Five pounds
- Country: United Kingdom
- Value: £5 sterling
- Width: 125 mm
- Height: 65 mm
- Security features: Clear window, raised print, iridescence, colour-changing ink, microtext, UV printing, see-through registration device (paper issue)
- Material used: Polymer
- Years of printing: 1838–present 2015–present (current design)

Obverse
- Design: William Arrol
- Design date: 2015

Reverse
- Design: Forth Bridge
- Design date: 2015

= Clydesdale Bank £5 note =

Scottish banknote

The Clydesdale Bank £5 note, also known informally as a fiver, is a sterling banknote. It is the smallest denomination of banknote issued by Clydesdale Bank. The current polymer note, first issued in 2015, bears an image of engineer William Arrol on the obverse and an image of the Forth Bridge on the reverse. It was the first fully polymer banknote to go into circulation in the United Kingdom.

==History==
Clydesdale Bank began issuing £5 notes in 1838, the same year as the bank's founding. Early banknotes were monochrome, and printed on one side only. The issuing of banknotes by Scottish banks was regulated by the Banknote (Scotland) Act 1845 until it was superseded by the Banking Act 2009. Though not strictly legal tender in Scotland, Scottish banknotes are nevertheless legal currency and are generally accepted throughout the United Kingdom. Scottish banknotes are fully backed such that holders have the same level of protection as those holding genuine Bank of England notes. The £5 note is currently the smallest denomination of banknote issued by Clydesdale Bank.

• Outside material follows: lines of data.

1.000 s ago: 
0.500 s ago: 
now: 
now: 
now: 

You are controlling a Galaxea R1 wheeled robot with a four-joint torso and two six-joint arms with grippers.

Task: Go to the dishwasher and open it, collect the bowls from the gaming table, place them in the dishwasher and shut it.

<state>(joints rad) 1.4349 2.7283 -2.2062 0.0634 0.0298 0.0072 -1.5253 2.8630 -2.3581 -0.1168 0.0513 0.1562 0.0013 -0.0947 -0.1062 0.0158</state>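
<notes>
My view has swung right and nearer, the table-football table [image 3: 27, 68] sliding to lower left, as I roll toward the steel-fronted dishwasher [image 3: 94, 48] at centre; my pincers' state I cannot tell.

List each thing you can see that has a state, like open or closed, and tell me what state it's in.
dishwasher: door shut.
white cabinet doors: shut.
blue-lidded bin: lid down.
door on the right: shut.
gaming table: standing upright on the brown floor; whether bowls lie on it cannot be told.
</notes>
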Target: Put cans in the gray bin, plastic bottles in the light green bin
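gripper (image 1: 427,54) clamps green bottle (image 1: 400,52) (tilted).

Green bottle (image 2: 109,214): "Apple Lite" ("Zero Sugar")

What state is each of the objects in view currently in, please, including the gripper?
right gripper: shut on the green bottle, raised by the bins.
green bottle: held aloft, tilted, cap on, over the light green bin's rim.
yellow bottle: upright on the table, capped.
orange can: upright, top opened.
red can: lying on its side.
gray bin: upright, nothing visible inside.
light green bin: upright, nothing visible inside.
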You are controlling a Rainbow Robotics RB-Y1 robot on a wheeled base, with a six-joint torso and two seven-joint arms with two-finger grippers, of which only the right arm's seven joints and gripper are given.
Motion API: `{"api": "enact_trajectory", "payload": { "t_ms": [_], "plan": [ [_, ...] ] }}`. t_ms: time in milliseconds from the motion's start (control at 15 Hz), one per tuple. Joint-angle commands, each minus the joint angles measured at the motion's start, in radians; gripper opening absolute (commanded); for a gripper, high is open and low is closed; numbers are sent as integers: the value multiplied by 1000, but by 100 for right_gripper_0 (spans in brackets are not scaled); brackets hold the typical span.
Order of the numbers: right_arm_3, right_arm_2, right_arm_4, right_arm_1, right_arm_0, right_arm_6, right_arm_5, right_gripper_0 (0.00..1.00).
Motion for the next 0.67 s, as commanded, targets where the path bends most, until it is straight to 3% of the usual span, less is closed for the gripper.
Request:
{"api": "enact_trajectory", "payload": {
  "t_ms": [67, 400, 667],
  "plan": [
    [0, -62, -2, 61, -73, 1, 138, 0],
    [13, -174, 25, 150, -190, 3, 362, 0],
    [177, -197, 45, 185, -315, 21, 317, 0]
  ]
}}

Scottish banknotes are not withdrawn in the same manner as Bank of England notes, and therefore several different versions of the Clydesdale five pound note may be encountered, although the Committee of Scottish Bankers encouraged the public to spend or exchange older, non-polymer five pound notes before 1 March 2018. The "Famous Scots" issue of the £5 note featuring Scottish poet Robert Burns was introduced in 1971. On the reverse are images of a field mouse and wild roses, inspired by two of Burns' poems. A "World Heritage" series £5 note was introduced in 2009. This note features a portrait of biologist Alexander Fleming on the front, and an image of the World Heritage Site of St Kilda on the back. In 2015 a new polymer note was introduced, featuring an image of the Forth Bridge on the reverse and a portrait of William Arrol, whose firm constructed the bridge, on the obverse. This note was the first British banknote to be made entirely from polymer.

==Designs==

| Note | First issued | Colour | Size | Design | Additional information |
|---|---|---|---|---|---|
| Famous Scots | 1971 | Blue | 135 × 70 mm | Front: Robert Burns; Back: Various images | Withdrawn 1st March 2018 |
| World Heritage | 2009 | Blue | 135 × 70 mm | Front: Alexander Fleming; Back: St Kilda | Withdrawn 1st March 2018 |
| Polymer | 2015 | Blue | 125 × 65 mm | Front: William Arrol; Back: Forth Bridge |  |

Information taken from The Committee of Scottish Bankers website.